*Aim of the task*
Keep only the lines of the material below that contain the word "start". Copy those lines.

*Stored data*
· · ·

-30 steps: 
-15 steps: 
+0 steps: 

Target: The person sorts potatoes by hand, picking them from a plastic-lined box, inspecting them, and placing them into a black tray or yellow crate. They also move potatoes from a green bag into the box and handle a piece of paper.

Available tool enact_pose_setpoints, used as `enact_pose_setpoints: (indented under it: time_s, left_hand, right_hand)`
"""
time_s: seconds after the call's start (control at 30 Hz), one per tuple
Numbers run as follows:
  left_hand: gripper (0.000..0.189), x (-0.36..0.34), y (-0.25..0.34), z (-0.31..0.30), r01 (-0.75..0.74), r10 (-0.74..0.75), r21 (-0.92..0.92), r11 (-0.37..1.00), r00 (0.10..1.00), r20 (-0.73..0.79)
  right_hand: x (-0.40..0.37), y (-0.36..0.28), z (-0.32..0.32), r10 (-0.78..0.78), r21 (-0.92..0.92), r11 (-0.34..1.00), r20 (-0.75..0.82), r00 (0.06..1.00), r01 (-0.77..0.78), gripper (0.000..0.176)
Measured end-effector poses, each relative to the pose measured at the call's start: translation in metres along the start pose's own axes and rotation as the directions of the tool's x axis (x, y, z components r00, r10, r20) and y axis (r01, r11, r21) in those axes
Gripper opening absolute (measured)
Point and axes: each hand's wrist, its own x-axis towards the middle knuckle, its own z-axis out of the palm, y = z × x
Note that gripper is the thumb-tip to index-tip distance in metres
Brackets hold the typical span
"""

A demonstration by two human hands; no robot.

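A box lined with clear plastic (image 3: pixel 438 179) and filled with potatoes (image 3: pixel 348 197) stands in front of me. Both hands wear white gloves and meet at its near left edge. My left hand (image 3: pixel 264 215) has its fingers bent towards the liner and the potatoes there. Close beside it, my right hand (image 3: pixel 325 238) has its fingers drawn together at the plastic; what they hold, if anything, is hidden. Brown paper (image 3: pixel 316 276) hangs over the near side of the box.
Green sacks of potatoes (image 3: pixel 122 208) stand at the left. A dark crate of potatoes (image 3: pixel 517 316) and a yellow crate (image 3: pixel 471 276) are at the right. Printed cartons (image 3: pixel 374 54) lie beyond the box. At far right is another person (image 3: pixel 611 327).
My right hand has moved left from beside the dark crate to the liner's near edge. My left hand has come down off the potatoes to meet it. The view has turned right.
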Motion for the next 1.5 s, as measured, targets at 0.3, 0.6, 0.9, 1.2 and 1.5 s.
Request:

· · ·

*Written solution*
time_s: seconds after the call's start (control at 30 Hz), one per tuple
Measured end-effector poses, each relative to the pose measured at the call's start: translation in metres along the start pose's own axes and rotation as the directions of the tool's x axis (x, y, z components r00, r10, r20) and y axis (r01, r11, r21) in those axes

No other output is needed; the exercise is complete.